Instructions for the task:
Omit the pictures and output exactly the lines from the start of the entries through the line containing "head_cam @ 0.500".

====

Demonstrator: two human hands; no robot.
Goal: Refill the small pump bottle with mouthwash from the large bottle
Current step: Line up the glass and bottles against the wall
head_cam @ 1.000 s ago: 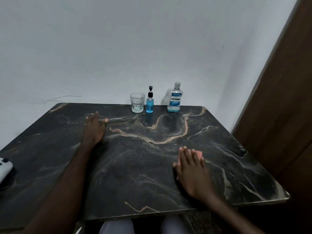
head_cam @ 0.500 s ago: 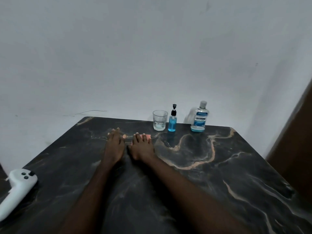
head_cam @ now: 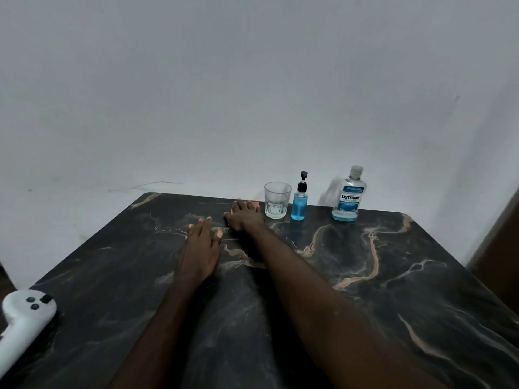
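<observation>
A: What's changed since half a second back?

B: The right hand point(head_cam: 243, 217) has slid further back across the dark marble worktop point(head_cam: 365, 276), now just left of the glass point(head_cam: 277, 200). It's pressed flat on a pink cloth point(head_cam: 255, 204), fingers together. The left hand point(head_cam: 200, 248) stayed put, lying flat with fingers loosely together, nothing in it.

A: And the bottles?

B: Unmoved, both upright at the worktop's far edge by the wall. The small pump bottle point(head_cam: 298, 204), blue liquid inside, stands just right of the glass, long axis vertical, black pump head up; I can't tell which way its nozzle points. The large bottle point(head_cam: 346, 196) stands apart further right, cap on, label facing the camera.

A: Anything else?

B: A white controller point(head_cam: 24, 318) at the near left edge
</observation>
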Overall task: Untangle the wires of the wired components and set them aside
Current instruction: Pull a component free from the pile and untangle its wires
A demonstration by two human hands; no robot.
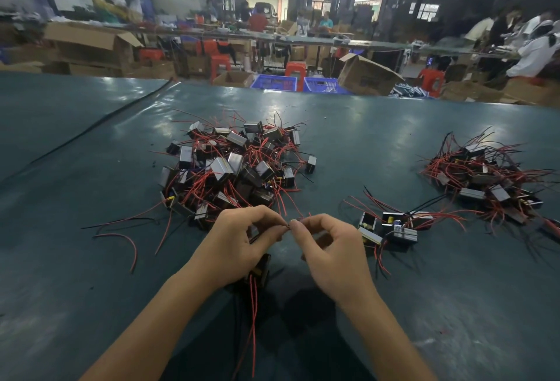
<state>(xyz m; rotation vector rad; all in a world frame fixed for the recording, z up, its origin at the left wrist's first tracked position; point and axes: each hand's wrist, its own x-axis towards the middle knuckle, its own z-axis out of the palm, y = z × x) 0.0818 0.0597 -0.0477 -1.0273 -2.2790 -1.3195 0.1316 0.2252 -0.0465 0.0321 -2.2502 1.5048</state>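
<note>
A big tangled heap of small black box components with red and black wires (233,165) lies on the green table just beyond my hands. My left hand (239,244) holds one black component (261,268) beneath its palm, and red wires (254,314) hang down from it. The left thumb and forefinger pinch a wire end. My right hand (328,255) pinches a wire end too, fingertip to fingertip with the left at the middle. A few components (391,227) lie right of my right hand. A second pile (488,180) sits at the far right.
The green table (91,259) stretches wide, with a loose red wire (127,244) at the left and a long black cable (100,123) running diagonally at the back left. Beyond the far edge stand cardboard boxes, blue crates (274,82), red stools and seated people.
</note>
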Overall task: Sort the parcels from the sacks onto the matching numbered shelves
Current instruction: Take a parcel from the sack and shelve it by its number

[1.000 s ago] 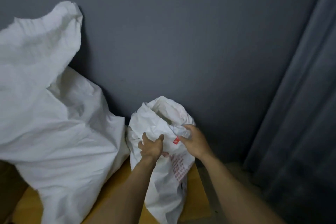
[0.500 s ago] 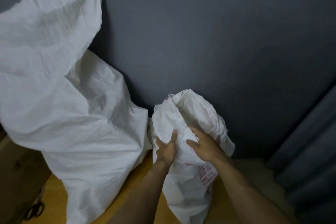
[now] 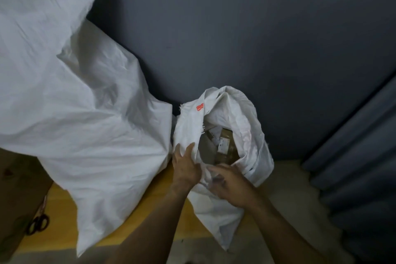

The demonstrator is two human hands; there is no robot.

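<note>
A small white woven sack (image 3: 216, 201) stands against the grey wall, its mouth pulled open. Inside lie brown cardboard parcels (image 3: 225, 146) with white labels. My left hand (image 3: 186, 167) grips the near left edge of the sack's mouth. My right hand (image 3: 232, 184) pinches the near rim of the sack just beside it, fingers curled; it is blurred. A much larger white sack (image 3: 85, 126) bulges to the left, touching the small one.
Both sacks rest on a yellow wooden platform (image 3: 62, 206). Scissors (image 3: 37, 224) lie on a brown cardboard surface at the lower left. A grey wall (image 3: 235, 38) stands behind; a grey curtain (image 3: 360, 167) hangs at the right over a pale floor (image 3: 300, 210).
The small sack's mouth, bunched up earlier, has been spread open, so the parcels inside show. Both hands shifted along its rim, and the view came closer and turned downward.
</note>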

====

Answer to this task:
Demonstrator: two human hands; no robot.
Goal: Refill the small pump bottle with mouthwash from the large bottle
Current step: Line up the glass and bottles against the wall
head_cam @ 1.000 s ago: 
head_cam @ 0.500 s ago: 

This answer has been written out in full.